C & C Technologies Inc.

C & C Technologies is an advanced surveying and mapping company headquartered in Lafayette, La., directly in “the heart of Cajun country.” The corporation employs more than 600 personnel strategically positioned with global offices in Houston, Seattle, Singapore, Brazil, Mexico, South Africa, Thailand, Angola, the United Kingdom and India.

“We are a worldwide surveying company that specializes in deepwater surveying,” says David Connell, vice president and director of marketing. The company started in 1992 and works for all major and independent oil companies, including Shell, Exxon, BP, Chevron and ConocoPhillips in the Gulf of Mexico and around the world.

C & C Technologies garnered the spotlight when it discovered a sunken World War 2 German U-boat during a BP/Shell pipeline survey in 2001. It was the only German submarine sunk in the gulf, with all hands lost. In 2002, it also discovered the wreckage of the HMS Ark Royal in the Mediterranean Sea, in conjunction with a BBC investigation into great naval battles. The Ark Royal aircraft carrier became famous when its torpedo planes, along with other British warships, sank the German battleship The Bismarck. On Nov. 13, 1941, having transferred Hurricane aircraft fighter crews to the beleaguered island of Malta, the HMS Ark Royal was struck and sunk by a torpedo from the German submarine U-81 near the Straits of Gibraltar, where is was discovered by C & C more than 70 years later.

“This discovery would not have been possible without C & C Technologies’ deepwater surveying expertise,” Mike Rossiter, BBC film producer and director, said in 2002.

High Technology
C & C Technologies performs surveys with autonomous underwater vehicle (AUV) technology primarily for its clients in the oil and gas industry. AUVs are underwater robots, or drones, equipped for specific tasks. Approximately $8.5 million has been invested to develop each of the four AUVs owned and operated by C & C.

C & C Technologies’ AUVs are “packed with a lot of high technology,” Chief Hydrographer Art Kleiner explains. AUVs are equipped with advanced computer systems, sonar system, lasers, cameras, and chemical sensing systems, Kleiner says. AUVs are essentially underwater drones. They differ from drones in their applications and environment, however.

“Operating in water is a much different environment,” Kleiner explains. “For aviation drones, there exists very precise GPS global navigation and really good communication options. The water, however, is a much different medium. We have to rely on acoustic communications, which is much more difficult.”

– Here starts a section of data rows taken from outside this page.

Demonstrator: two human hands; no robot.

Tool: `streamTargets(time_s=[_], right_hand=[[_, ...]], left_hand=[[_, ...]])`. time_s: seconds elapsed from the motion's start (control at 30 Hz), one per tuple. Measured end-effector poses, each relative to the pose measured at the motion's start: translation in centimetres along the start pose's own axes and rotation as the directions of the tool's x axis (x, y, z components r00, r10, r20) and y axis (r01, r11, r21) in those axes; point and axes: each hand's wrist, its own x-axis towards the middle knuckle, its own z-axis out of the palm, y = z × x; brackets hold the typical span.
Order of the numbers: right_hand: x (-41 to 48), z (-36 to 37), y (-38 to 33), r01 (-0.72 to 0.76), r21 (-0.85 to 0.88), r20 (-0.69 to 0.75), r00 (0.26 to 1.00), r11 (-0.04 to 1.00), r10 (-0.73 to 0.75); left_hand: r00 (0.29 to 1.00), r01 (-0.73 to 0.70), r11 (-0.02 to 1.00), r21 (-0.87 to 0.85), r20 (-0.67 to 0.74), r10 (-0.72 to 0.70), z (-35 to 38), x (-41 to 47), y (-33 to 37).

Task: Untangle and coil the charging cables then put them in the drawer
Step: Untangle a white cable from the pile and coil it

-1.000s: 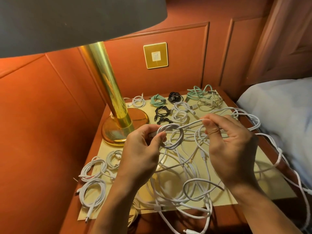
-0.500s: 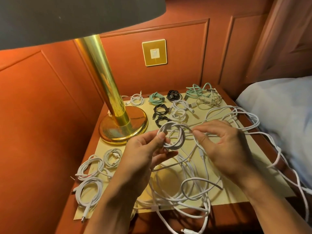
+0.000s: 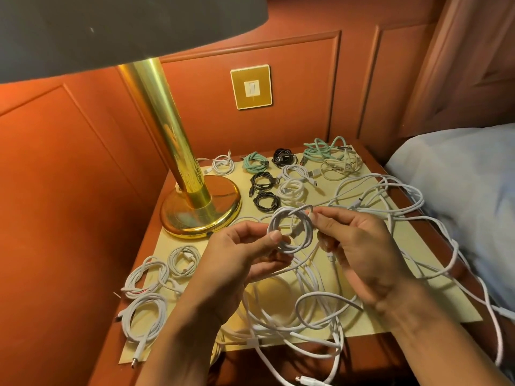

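A small white cable coil [image 3: 292, 229] hangs above the nightstand between both hands. My left hand [image 3: 245, 263] pinches its lower left side with thumb and fingers. My right hand [image 3: 359, 246] pinches the coil's right side, where the loose strand runs off. Below lies a tangle of white cables [image 3: 306, 310] on a yellow mat [image 3: 434, 299], with loops spilling over the right and front edges. Finished coils lie at the front left [image 3: 145, 310] and at the back, in white, black [image 3: 262, 181] and mint green [image 3: 254, 161]. No drawer is in view.
A brass lamp [image 3: 195, 201] stands at the back left of the nightstand [image 3: 111, 355], its dark shade overhead. Red panelled walls close the left and back, with a gold switch plate [image 3: 251, 86]. A bed with a pale pillow [image 3: 459, 174] adjoins the right side.
My right hand moved left, closing in on the coil, and now pinches its side. The coil gained another loop. The left hand kept its grip.
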Motion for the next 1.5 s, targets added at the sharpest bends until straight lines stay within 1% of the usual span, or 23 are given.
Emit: streamTargets(time_s=[0.1,0.17,0.27,0.37,0.47,0.5,0.53,0.6,0.63,0.7,0.77,0.87,0.93,1.03,1.1,1.2,1.33,1.4,1.5], right_hand=[[-0.1,0.1,-0.5,-0.101,0.102,0.112,0.990,0.990,0.090],[-0.3,0.1,-0.9,-0.124,0.079,0.214,0.971,0.989,0.105],[-0.6,0.0,-1.0,-0.082,-0.060,0.248,0.964,0.995,0.094],[-0.9,0.0,-1.0,-0.045,-0.107,0.268,0.961,0.993,0.072],[-1.7,0.7,-1.1,0.058,-0.211,0.357,0.934,0.976,0.022],[-2.0,1.1,-0.8,0.100,-0.270,0.355,0.935,0.958,0.002],[-2.0,1.4,-0.4,0.152,-0.362,0.323,0.946,0.920,-0.029],[-2.1,1.9,0.0,0.213,-0.547,0.228,0.968,0.810,-0.101],[-2.1,2.0,0.1,0.216,-0.581,0.194,0.973,0.785,-0.124],[-2.0,2.1,0.1,0.203,-0.603,0.130,0.979,0.772,-0.156],[-2.0,2.2,0.1,0.210,-0.659,0.051,0.971,0.722,-0.235],[-2.0,2.1,0.5,0.250,-0.739,-0.025,0.918,0.626,-0.395],[-2.1,2.2,0.5,0.288,-0.740,-0.018,0.894,0.607,-0.447],[-2.0,2.0,0.5,0.314,-0.734,0.019,0.896,0.602,-0.445],[-1.8,1.7,0.1,0.339,-0.716,0.043,0.894,0.610,-0.446],[-1.6,1.1,-0.7,0.363,-0.644,0.059,0.901,0.674,-0.429],[-1.5,1.0,-0.8,0.360,-0.575,0.092,0.921,0.735,-0.379],[-1.4,0.9,-0.7,0.352,-0.559,0.104,0.928,0.751,-0.358],[-1.4,0.6,-0.4,0.313,-0.542,0.147,0.949,0.780,-0.278]], left_hand=[[1.000,-0.022,1.000,-0.022,-0.020,0.022,0.0,-0.1,0.1],[0.998,-0.045,0.999,-0.015,-0.045,0.045,0.0,-0.1,0.1],[0.992,-0.078,0.997,-0.004,-0.096,0.077,0.1,-0.1,-0.1],[0.982,-0.116,0.993,-0.021,-0.150,0.111,0.1,0.1,-0.2],[0.973,-0.149,0.988,-0.037,-0.182,0.140,0.2,0.2,-0.4],[0.973,-0.153,0.987,-0.041,-0.182,0.144,0.2,0.2,-0.5],[0.972,-0.156,0.987,-0.043,-0.184,0.146,0.3,0.2,-0.5],[0.971,-0.157,0.987,-0.045,-0.189,0.146,0.2,0.2,-0.6],[0.972,-0.157,0.987,-0.045,-0.184,0.146,0.2,0.2,-0.6],[0.977,-0.161,0.987,-0.029,-0.148,0.155,0.1,0.1,-0.7],[0.978,-0.175,0.984,0.033,-0.109,0.178,0.2,0.0,-0.7],[0.971,-0.202,0.968,0.146,-0.102,0.218,0.3,0.2,-1.0],[0.964,-0.219,0.949,0.226,-0.100,0.246,0.4,0.3,-1.3],[0.954,-0.249,0.923,0.295,-0.093,0.287,0.4,0.4,-1.5],[0.942,-0.259,0.909,0.327,-0.123,0.312,0.3,0.5,-1.5],[0.913,-0.271,0.879,0.393,-0.185,0.364,-0.4,0.9,-1.3],[0.903,-0.277,0.899,0.339,-0.227,0.364,-1.2,1.2,-0.8],[0.909,-0.277,0.908,0.316,-0.220,0.354,-1.4,1.1,-0.9],[0.926,-0.269,0.925,0.268,-0.192,0.325,-1.6,0.9,-1.3]])
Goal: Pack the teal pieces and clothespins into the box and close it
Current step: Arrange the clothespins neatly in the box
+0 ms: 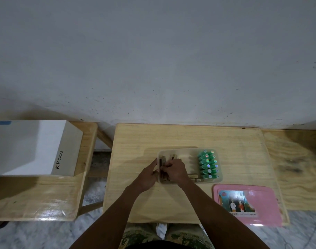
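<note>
A plain grey-white wall (153, 60) fills the upper half of the view; it carries small dark specks and scuffs, densest near its base. Three pale wooden surfaces stand against it. The centre table (171, 137) has a visible grain and a rounded front edge. A lower side table (46, 196) stands to the left, separated by a gap, with a glossy reflection of light on its near edge. A plywood surface (297, 168) adjoins the centre table on the right. The floor (92, 196) between the tables is mottled grey-white.
</note>
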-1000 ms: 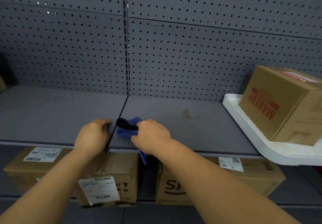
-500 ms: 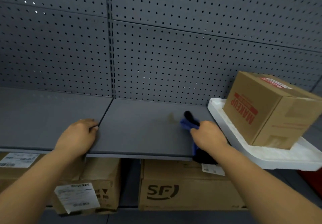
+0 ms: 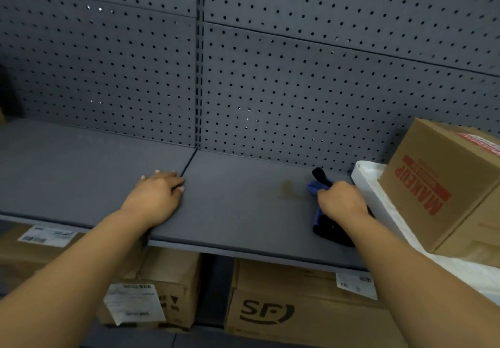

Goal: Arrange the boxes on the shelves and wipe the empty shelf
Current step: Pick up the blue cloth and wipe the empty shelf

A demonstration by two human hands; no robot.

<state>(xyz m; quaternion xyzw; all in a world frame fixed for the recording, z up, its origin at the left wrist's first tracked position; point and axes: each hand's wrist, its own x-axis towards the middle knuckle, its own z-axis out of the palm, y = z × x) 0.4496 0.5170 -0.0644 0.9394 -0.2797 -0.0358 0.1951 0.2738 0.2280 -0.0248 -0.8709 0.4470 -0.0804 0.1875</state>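
Note:
A grey shelf (image 3: pixel 238 212) runs across the view, split by a seam near its middle. My left hand (image 3: pixel 157 198) lies flat on it at the seam, fingers spread. My right hand (image 3: pixel 341 201) grips a blue and black cloth (image 3: pixel 313 186) pressed on the shelf's right end, just right of a brownish stain (image 3: pixel 288 189). A cardboard box marked MAKEUP (image 3: pixel 443 185) stands tilted on a white foam tray (image 3: pixel 378 201) at the far right. Part of the cloth is hidden under my hand.
Grey pegboard (image 3: pixel 297 90) backs the shelf. Below it sit a cardboard box with an SF logo (image 3: pixel 270 312) and boxes with white labels (image 3: pixel 140 301) on the left. The foam tray overlaps the shelf's right end.
My right hand has swept the cloth from the seam across the shelf to its right end, past the stain. My left hand stays at the seam, now lying flatter.

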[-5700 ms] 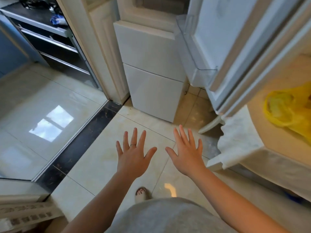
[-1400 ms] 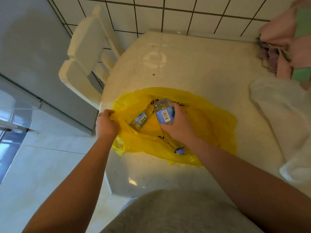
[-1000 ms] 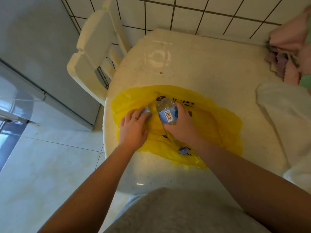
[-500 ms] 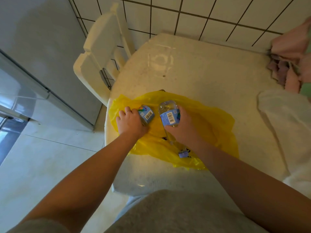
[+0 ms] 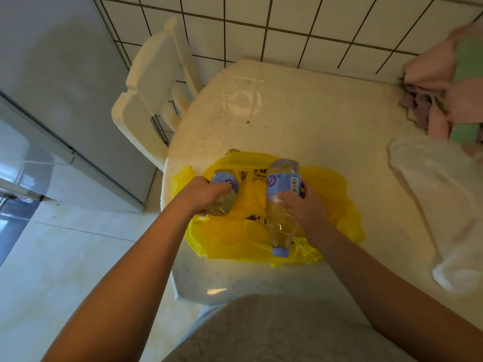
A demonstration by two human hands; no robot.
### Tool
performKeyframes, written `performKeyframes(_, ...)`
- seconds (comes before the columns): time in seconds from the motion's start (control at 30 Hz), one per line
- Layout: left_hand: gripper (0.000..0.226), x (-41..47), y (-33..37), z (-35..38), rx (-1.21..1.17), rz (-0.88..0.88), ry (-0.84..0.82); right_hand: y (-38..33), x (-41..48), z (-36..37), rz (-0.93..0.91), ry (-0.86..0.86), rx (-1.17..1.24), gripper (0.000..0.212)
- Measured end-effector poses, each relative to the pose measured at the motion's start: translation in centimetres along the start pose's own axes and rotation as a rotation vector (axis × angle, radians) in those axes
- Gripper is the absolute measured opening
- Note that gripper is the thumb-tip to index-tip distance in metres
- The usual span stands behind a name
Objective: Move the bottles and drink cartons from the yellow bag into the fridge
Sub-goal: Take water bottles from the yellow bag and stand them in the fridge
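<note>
L hand point(image 5: 201, 195) & R hand point(image 5: 307, 209), fingers curled round left bottle point(image 5: 226, 183) & right bottle point(image 5: 281, 180), over yellow bag point(image 5: 330, 195) at frame centre — lift both clear of plastic, grip mid-body — then to fridge point(image 5: 65, 82), upper left

White square wall tiles point(image 5: 287, 24) with dark grout behind a pale speckled worktop point(image 5: 326, 121), a round glare of light point(image 5: 241, 100) on it. At left, a white chair point(image 5: 146, 100) just beside the worktop. Below, glossy pale floor tiles point(image 5: 65, 257).
</note>
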State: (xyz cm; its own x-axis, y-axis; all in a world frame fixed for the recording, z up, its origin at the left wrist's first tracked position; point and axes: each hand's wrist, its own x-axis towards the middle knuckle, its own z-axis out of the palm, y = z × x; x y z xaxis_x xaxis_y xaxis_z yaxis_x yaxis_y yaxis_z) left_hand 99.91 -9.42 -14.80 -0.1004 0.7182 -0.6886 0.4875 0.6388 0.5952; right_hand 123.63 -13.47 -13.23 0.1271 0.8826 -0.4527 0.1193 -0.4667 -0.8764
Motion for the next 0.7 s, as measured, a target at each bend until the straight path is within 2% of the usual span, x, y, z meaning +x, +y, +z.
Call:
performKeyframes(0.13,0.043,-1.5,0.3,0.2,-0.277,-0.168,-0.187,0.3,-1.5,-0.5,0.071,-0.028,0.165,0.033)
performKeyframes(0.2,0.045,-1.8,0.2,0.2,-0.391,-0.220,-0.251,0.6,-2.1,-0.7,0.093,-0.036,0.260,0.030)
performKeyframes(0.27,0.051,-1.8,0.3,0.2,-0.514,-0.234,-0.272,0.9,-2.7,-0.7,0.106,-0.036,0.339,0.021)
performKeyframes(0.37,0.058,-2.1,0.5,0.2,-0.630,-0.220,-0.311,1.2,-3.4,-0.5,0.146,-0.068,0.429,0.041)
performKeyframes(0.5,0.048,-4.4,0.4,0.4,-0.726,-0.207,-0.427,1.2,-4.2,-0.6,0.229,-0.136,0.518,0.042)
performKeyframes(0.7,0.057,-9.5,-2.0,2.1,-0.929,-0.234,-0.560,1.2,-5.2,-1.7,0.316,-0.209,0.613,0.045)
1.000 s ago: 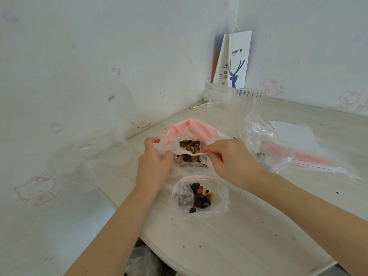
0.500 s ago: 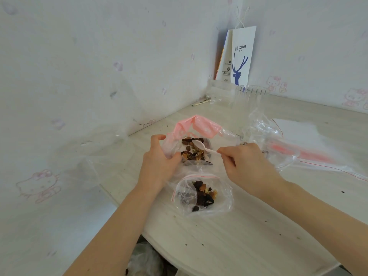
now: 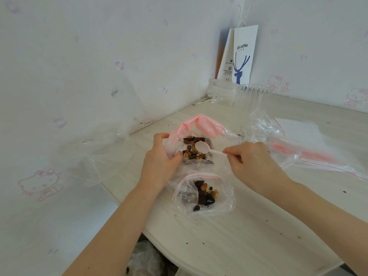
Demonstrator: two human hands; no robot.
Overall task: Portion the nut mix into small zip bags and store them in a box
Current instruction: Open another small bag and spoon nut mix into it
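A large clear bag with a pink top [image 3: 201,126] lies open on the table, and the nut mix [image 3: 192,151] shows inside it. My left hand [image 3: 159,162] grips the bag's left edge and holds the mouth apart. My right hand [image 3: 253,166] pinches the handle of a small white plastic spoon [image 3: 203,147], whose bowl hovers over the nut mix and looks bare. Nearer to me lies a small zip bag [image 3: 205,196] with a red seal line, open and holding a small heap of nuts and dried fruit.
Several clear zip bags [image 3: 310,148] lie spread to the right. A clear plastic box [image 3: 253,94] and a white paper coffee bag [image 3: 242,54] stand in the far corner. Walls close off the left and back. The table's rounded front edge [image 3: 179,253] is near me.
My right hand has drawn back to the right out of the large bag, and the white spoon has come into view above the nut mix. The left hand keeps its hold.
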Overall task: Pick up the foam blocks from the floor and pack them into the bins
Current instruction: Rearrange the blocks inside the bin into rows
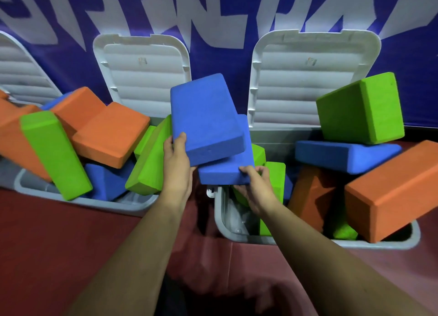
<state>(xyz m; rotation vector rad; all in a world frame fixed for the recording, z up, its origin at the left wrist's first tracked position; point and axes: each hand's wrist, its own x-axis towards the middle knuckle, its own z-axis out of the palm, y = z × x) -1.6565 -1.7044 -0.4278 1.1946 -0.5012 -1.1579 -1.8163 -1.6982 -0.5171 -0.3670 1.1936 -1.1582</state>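
Observation:
Two blue foam blocks are held above the gap between two grey bins. My left hand grips the near left corner of the upper blue block, which tilts up toward the wall. My right hand grips the near right corner of the lower blue block, lying under the upper one. The left bin is piled with orange, green and blue blocks. The right bin holds green, blue and orange blocks that rise above its rim.
Both bins have white lids propped open against a purple banner wall. A third lid shows at far left. An orange block juts over the right bin's front rim. Red floor lies in front.

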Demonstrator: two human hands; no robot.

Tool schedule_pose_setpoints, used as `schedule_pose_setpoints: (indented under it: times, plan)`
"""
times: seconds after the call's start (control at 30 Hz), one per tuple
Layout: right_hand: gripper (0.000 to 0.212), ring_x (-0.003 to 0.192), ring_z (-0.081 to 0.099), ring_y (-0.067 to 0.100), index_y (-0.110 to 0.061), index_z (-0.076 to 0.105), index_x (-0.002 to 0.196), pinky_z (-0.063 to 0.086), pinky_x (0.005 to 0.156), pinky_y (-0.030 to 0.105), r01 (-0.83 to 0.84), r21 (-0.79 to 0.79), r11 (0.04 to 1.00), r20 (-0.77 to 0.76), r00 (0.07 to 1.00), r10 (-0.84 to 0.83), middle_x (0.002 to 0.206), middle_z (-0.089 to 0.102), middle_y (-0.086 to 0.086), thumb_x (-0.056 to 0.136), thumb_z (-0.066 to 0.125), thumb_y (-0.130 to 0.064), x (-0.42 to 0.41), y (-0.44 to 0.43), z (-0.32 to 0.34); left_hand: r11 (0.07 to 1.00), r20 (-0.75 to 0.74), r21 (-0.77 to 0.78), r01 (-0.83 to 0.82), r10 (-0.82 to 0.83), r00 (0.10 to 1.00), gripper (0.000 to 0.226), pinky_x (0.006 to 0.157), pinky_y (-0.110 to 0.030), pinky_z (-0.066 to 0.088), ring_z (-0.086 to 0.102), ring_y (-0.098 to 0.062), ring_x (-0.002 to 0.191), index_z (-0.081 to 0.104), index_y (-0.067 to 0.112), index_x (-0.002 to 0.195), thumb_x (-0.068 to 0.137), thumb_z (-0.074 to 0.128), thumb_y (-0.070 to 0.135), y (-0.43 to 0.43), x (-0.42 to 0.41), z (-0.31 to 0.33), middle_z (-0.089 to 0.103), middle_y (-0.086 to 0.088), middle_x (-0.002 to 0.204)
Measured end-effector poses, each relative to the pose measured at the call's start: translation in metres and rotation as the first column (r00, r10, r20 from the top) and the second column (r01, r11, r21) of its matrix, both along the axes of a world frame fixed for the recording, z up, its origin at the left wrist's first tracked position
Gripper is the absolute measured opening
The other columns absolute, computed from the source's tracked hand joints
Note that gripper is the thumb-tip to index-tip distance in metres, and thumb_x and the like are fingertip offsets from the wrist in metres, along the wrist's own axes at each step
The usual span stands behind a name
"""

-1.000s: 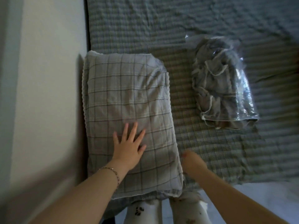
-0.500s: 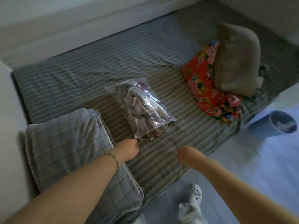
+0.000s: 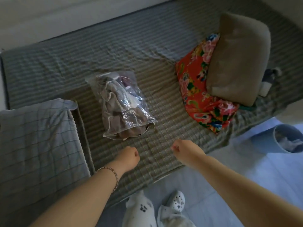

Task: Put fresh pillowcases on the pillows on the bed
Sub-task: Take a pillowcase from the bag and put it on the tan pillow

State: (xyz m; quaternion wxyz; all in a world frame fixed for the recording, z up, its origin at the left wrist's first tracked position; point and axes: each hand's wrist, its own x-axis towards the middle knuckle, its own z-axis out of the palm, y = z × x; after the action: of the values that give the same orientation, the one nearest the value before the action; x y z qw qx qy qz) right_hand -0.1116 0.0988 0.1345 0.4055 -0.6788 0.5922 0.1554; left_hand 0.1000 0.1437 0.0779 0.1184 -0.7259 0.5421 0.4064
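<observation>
A pillow in a grey checked case [image 3: 37, 145] lies at the left end of the bed [image 3: 114, 51]. In the middle sits a clear plastic bag [image 3: 123, 104] stuffed with grey-brown fabric. At the right end a plain brown pillow [image 3: 237, 58] leans on a red flowered pillow [image 3: 200, 90]. My left hand [image 3: 129, 157] hovers over the bed's near edge, fingers curled into a fist, holding nothing. My right hand [image 3: 185, 149] is beside it, also curled and empty. Both are just short of the bag.
A pale wall runs behind the bed. On the floor at the right stands a blue bin [image 3: 288, 138] with white scraps in it. My feet in white clogs [image 3: 173, 203] stand on the pale floor by the bed's edge.
My left hand lifted off the checked pillow and curled up. The view swung right from that pillow to the whole bed, and both hands moved toward the plastic bag.
</observation>
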Motion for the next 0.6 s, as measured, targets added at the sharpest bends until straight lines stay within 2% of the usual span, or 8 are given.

There can also be different acoustic systems in use near oil operations and AUVs transmit and receive a variety of sound frequencies. Sensor timing must be precise and the AUV missions must be planned perfectly to eliminate interference. AUVs are also operating at greater depths under high pressure. “Twenty years ago, working several hundred meters was considered deep,” Kleiner says. “Now we are routinely operating 2,000 to 3,000 meters deep. It’s all done remotely with autonomous vehicles.”

C & C Technologies was the first company to offer commercial AUV survey services to the offshore industry. To date, it has logged more than 55,000 hours of AUV surveys for 60 different clients in 14 different countries. C & C continues to advance AUV technology with the recent development and introduction of the C-Surveyor VI. The company explains that this unique AUV incorporates an innovative payload to deliver rapid, cost-effective and detailed inspections of pipelines, cables and other subsea infrastructure.